Feature selection can be used to:
- Improve the accuracy of a machine learning algorithm
- Boost the performance on very high-dimensional data
- Improve model interpretability
- Prevent overfitting
There are several common approaches to feature selection:
- Stepwise regression sequentially adds or removes features until there is no improvement in prediction; used with linear regression or generalized linear regression algorithms.

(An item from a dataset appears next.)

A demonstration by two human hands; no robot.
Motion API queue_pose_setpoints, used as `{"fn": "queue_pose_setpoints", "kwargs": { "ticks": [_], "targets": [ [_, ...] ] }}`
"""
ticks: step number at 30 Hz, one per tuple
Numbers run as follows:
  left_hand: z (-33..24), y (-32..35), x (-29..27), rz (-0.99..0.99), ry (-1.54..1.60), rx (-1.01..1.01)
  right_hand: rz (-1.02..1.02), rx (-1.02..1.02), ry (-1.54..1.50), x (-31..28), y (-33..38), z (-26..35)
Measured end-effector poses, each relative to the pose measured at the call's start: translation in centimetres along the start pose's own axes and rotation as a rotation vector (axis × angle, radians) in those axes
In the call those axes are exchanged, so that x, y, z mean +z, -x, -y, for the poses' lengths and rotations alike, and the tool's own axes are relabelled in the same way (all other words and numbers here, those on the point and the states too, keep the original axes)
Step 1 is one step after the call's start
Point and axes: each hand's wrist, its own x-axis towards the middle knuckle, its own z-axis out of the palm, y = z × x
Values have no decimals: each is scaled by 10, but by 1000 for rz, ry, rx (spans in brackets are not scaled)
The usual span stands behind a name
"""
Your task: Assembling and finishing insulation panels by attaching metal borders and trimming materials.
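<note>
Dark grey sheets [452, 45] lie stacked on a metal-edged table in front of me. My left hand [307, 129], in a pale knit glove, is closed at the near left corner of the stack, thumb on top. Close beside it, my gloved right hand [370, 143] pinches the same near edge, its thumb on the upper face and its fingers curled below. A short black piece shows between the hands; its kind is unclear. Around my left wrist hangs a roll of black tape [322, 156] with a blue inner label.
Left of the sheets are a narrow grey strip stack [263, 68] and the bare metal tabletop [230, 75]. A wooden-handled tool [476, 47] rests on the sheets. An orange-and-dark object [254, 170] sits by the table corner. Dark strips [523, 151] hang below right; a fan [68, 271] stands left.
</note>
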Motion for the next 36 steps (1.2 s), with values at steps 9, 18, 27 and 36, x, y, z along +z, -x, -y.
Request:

Similarly, sequential feature selection for any supervised learning sequentially builds up a feature set algorithm until accuracy (or a custom performance measure) stop improving.
- Automated feature selection such as neighborhood component analysis (NCA) identifies a subset of features that maximize classification performance based on their predictive power.
- Boosted and bagged decision trees are ensemble methods that compute variable importance from out-of-bag estimates.
- Regularization (lasso and elastic nets) is a shrinkage estimator used to remove redundant features by reducing their weights (coefficients) to zero.
Another dimensionality reduction approach is to use feature extraction or feature transformation techniques, which transform existing features into new features (predictor variables) with the less descriptive features dropped.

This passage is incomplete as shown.